- Abbreviation: SSW
- Chairman: Christian Dirschauer
- Vice Chairmen: Sybilla Lena Nitsch, Svend Wippich
- National Secretary: Martin Lorenzen
- Founded: 30 June 1948
- Split from: South Schleswig Association
- Headquarters: Norderstraße 76 24939 Flensburg
- Newspaper: Stimme des Nordens
- Youth wing: Youth in the SSW
- Membership (2020): 3,216
- Ideology: Regionalism; Danish minority interests; Frisian minority interests; Social liberalism;
- European affiliation: European Free Alliance
- Colours: Blue Yellow
- Bundestag (Schleswig-Holstein seats): 1 / 25
- Bundesrat: 0 / 69
- European Parliament: 0 / 96
- Landtag of Schleswig-Holstein: 4 / 69
- Kiel City Council: 4 / 49
- Flensburg City Council: 11 / 43

Election symbol

Party flag

Website
- ssw.de

= South Schleswig Voters' Association =

The South Schleswig Voters' Association (Südschleswigscher Wählerverband, SSW; Sydslesvigsk Vælgerforening, SSV) is a regionalist political party in Schleswig-Holstein in northern Germany. The party represents the Danish and Frisian minorities of the state.

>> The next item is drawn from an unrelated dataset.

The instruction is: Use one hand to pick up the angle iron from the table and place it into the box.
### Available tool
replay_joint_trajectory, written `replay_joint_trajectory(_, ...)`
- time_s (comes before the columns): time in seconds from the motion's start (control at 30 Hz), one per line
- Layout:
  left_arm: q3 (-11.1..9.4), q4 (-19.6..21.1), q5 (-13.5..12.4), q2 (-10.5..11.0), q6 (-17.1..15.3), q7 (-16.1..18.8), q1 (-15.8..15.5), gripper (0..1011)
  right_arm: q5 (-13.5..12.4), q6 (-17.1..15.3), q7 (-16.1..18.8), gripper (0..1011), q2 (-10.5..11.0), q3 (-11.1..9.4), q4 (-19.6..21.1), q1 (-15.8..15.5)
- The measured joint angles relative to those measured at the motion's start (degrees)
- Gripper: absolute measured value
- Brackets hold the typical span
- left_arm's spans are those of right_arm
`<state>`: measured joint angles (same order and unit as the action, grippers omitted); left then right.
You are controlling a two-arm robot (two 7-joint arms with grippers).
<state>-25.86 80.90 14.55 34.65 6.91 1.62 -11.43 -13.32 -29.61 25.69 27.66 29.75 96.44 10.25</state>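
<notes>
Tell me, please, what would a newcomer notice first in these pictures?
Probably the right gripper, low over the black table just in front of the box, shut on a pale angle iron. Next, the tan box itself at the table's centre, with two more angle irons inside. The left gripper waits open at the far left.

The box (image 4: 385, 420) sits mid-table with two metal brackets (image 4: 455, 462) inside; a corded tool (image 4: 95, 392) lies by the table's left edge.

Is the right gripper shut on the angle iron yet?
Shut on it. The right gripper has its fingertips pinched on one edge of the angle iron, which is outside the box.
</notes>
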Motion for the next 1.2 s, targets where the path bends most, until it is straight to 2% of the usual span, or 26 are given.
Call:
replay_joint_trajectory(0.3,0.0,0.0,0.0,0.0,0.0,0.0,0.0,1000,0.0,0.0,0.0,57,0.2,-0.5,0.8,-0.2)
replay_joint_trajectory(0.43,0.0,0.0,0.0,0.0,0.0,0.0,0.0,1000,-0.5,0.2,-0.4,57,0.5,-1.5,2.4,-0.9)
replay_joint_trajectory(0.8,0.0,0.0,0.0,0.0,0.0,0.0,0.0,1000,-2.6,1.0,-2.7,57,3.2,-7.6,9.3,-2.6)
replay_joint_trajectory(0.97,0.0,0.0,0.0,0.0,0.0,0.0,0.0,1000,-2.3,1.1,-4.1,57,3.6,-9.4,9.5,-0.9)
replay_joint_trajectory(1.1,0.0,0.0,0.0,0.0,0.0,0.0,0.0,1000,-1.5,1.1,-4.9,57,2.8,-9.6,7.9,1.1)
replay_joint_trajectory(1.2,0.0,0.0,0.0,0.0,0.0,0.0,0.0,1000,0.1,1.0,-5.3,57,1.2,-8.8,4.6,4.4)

As a party representing a national minority, the SSW declines to identify itself with a scale of left–right politics but models its policies on the Nordic model, which often means favouring a strong welfare state, while favouring a more free-market labour policy than the German social market economy model. In 2011 it was defined as socially liberal by multiple authors. The SSW is represented in the Landtag of Schleswig-Holstein and several regional and municipal councils. The party contested federal elections in Germany until 1961, before returning in 2021, where it obtained one seat, and in 2025, where it once again obtained a seat in the Bundestag.

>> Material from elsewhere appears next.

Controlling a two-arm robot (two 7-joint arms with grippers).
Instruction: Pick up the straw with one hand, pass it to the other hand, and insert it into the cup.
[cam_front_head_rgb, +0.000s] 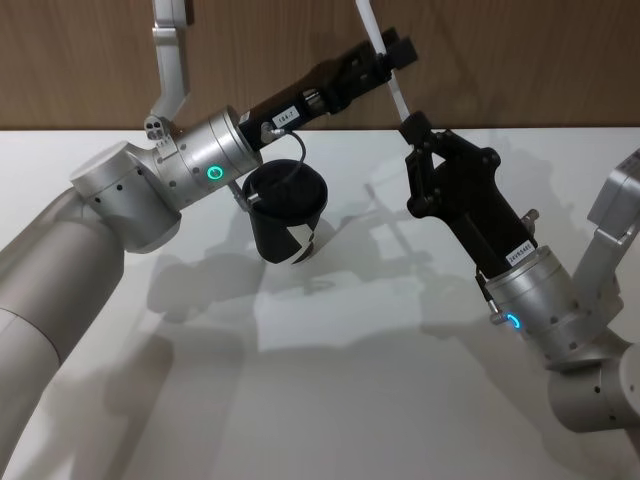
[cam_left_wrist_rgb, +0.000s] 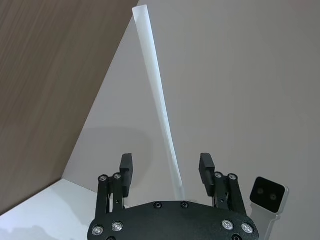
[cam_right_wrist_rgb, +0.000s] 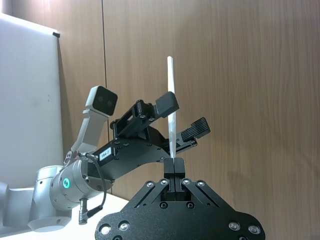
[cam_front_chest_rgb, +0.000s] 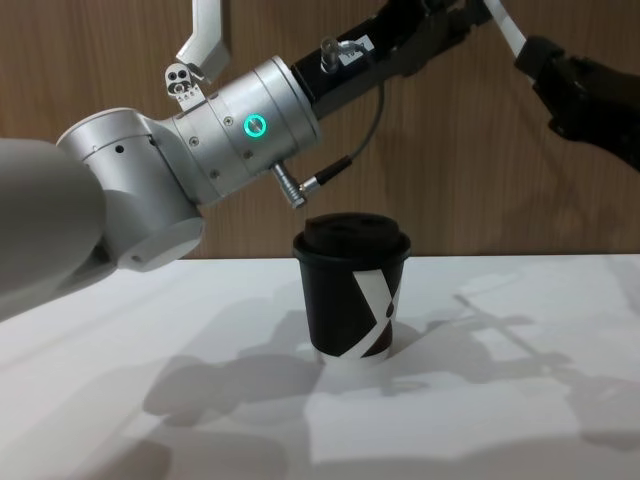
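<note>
Handover is the step in hand. The right gripper (cam_right_wrist_rgb: 173, 166) is clamped on the lower end of the straw (cam_right_wrist_rgb: 170, 90), holding it in the air over the far side of the table (cam_front_head_rgb: 350, 400), higher than the cup (cam_front_chest_rgb: 350, 300) and off to its right. The left gripper (cam_left_wrist_rgb: 167, 167) reaches in from the other side with its fingers spread wide. The straw runs through the gap between them, apparently touching neither pad and lying a little nearer 1 finger than the other. To do this well, I would centre the left gripper on the straw first, so the closing pads meet it squarely and do not push it sideways. The left fingers should close just above the right gripper's hold, and the right fingers should let go only once that grip is firm. A tube this thin and light will probably swing or slip if pinched off-centre. A long free end should be left for the cup. The cup stands upright on the table beneath the left arm, lid on; I cannot make out its opening. Count: 1 straw, 1 cup with 1 lid, 2 grippers.
</note>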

As a party for the national Danish minority in Southern Schleswig, the SSW is not subject to the general requirement of passing a 5% vote threshold to gain proportional seats in either the state parliament (Landtag) or the federal German parliament (Bundestag). However, the party is not guaranteed representation and must still win enough votes to qualify for a seat. In the most recent 2022 state election, the SSW received 5.7% of the votes and four seats. In the 2021 federal elections, the SSW stood in a federal election for the first time since 1961; the official final result gave them one seat, making Stefan Seidler a Member of Parliament, their first such member since the 1953 federal elections.

==History==
In the 2005 state election, the SSW received 3.6% (two seats). This was enough for the SSW to hold the balance of power between the national parties of the left and right, and the SSW chose to support a coalition of the Social Democratic Party of Germany (SPD) and The Greens, without joining the coalition itself. This resulted in criticism from the Christian Democratic Union (CDU) and from German national conservative circles, who asserted that since the SSW had been granted a special status, it was obliged to defend only minority interests, and that its status should be revoked if the SSW behaved like a "regular" party. The SSW representatives, however, insisted on the full value of their parliamentary seats and their equal rights as German citizens. One particular point was that the SSW had taken a strong position on educational principles in the state, advocating for abolishing the traditional German system of dividing pupils according to academic ability after the 4th grade (approximately aged 10 years old) into different types of secondary schools. The CDU argued that since there were separate Danish-language schools, it was unreasonable for the SSW to involve itself in the affairs of the public schools.

As the planned SPD-Greens coalition did not make it into office after the 2009 state election, a centre-right coalition was formed between the CDU and Free Democratic Party (FDP), and the SSW joined the opposition.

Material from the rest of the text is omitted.